PROBLEM TO WORK ON ▸
Print the listing below in its entirety, character for character.

DATASET EXCERPT ▸
§

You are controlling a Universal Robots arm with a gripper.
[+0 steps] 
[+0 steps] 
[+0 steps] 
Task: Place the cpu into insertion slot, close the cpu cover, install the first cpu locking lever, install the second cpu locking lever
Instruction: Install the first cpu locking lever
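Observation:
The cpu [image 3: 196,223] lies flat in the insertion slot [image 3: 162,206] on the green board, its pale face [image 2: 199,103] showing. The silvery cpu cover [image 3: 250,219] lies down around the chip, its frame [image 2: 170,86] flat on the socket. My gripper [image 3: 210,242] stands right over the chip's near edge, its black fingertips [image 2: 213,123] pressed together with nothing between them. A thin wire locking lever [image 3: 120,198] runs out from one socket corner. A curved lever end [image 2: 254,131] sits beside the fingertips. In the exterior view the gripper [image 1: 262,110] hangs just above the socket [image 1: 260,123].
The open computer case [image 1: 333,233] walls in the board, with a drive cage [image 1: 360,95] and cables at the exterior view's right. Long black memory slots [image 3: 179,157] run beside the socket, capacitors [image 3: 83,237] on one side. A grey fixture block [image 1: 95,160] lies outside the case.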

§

EXERCISE ANSWER ▸
You are controlling a Universal Robots arm with a gripper.
[+0 steps] 
[+0 steps] 
[+0 steps] 
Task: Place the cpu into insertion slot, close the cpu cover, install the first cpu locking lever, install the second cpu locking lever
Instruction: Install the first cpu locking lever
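Observation:
The cpu [image 3: 196,223] lies flat in the insertion slot [image 3: 162,206] on the green board, its pale face [image 2: 199,103] showing. The silvery cpu cover [image 3: 250,219] lies down around the chip, its frame [image 2: 170,86] flat on the socket. My gripper [image 3: 210,242] stands right over the chip's near edge, its black fingertips [image 2: 213,123] pressed together with nothing between them. A thin wire locking lever [image 3: 120,198] runs out from one socket corner. A curved lever end [image 2: 254,131] sits beside the fingertips. In the exterior view the gripper [image 1: 262,110] hangs just above the socket [image 1: 260,123].
The open computer case [image 1: 333,233] walls in the board, with a drive cage [image 1: 360,95] and cables at the exterior view's right. Long black memory slots [image 3: 179,157] run beside the socket, capacitors [image 3: 83,237] on one side. A grey fixture block [image 1: 95,160] lies outside the case.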

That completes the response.